Recorded data:
###
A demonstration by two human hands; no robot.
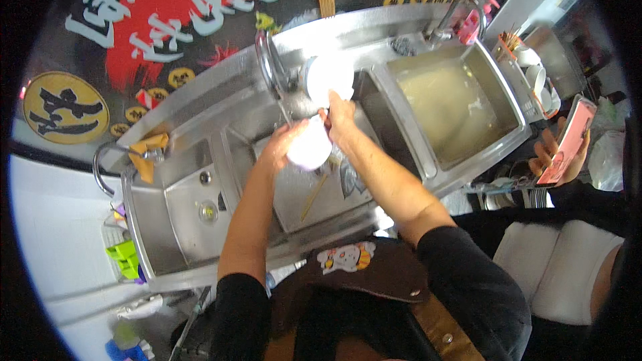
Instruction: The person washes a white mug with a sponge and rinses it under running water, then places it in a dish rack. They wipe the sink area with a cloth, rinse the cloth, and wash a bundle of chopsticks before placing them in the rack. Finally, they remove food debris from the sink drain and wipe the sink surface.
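Observation:
Over the middle sink basin point(274, 206), my left hand point(275, 148) grips a glaring white bowl point(309, 150) by its left side. Just above and to the right, my right hand point(342, 119) has its fingers closed at the lower rim of another white bowl point(329, 81), near the back ledge. Bright light washes out both bowls, so their insides do not show. A curved metal tap point(266, 67) stands to the left of the upper bowl. Below my hands, a chopstick point(313, 199) and several utensils point(350, 180) lie in the basin.
Cloudy water fills the right basin point(449, 103). The left basin point(190, 210) has a drain and an orange cloth point(148, 157) over its back edge. Cups point(538, 80) stand at the right. Another person's hand point(568, 154) holds a pink phone point(572, 135) there.

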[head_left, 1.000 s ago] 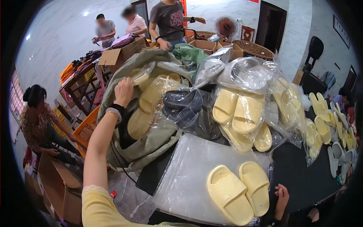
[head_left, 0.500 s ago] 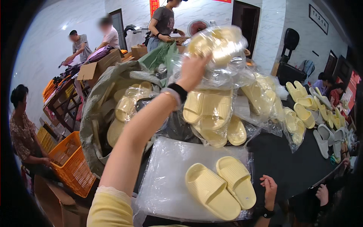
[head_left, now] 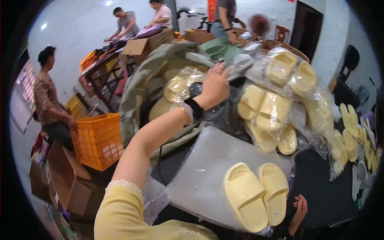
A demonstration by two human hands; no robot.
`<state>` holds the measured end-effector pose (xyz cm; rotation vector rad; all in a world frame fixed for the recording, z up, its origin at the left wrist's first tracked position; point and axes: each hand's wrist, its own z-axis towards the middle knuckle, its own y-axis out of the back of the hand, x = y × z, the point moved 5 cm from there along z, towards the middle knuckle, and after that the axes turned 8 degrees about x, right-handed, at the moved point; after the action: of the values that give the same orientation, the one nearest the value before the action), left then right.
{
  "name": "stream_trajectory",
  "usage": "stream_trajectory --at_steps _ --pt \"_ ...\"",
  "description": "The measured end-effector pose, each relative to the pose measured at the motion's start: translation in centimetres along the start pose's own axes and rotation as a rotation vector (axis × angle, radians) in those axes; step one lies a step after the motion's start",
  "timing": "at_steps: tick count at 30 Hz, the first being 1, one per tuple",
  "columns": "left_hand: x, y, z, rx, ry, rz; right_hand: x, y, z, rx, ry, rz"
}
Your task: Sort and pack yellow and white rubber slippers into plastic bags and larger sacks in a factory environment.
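Observation:
My left hand (head_left: 215,87) reaches over the table with its fingers stretched out. Its fingertips are at the edge of a blurred grey bundle in clear plastic (head_left: 242,62); no grip on it shows. To the right, bagged yellow slippers (head_left: 274,112) are piled up, with another bagged pair (head_left: 290,71) on top. An unwrapped pair of yellow slippers (head_left: 247,196) lies side by side on a stack of clear plastic bags (head_left: 200,172). Small at the lower right, my right hand (head_left: 300,206) rests beside them, fingers curled, nothing visible in it.
A large greenish woven sack (head_left: 134,96) holding more slippers stands open behind my left arm. An orange crate (head_left: 98,140) and cardboard boxes (head_left: 70,180) are at left. Loose slippers (head_left: 352,140) crowd the black table's (head_left: 320,188) right side. Several people work farther off.
The bagged slippers lifted and blurred at my left hand now lie on the pile. My left hand has drawn away leftward and lower. The view has turned left; the unwrapped pair stays put.

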<state>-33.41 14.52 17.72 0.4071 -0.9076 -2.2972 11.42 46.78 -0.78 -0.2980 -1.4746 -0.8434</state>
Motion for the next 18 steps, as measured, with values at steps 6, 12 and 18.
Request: stream_trajectory --at_steps 6,12,18 --pt "20.8 2.3 -14.2 0.026 0.866 0.178 -0.6 -0.2 0.4 0.064 -0.008 -0.052" --pt "40.2 4.7 -30.8 0.06 1.405 0.268 3.2 -2.0 0.0 0.166 -0.082 -0.105" --pt "38.0 1.3 -29.8 -0.251 1.169 -0.452 -1.2 -0.2 0.3 0.056 -0.034 -0.026"
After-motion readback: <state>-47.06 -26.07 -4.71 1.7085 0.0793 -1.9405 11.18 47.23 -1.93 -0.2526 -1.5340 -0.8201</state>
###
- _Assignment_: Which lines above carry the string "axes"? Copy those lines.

- _Response below_:
`<state>` holds the measured end-effector pose (xyz cm; rotation vector rad; all in a world frame fixed for the recording, z up, its origin at the left wrist's first tracked position; point and axes: each hand's wrist, its own z-axis towards the middle knuckle, its own y-axis out of the back of the hand, x = y × z, the point moved 5 cm from there along z, towards the middle knuckle, and after that the axes turned 8 degrees about x, right-handed, at the moved point; after the action: of the values that give the same orientation, the one nearest the value before the action), left then right.
  "description": "The measured end-effector pose, each relative to the pose measured at the motion's start: translation in centimetres along the start pose's own axes and rotation as a rotation vector (axis × angle, radians) in those axes; step one lies a step after the motion's start",

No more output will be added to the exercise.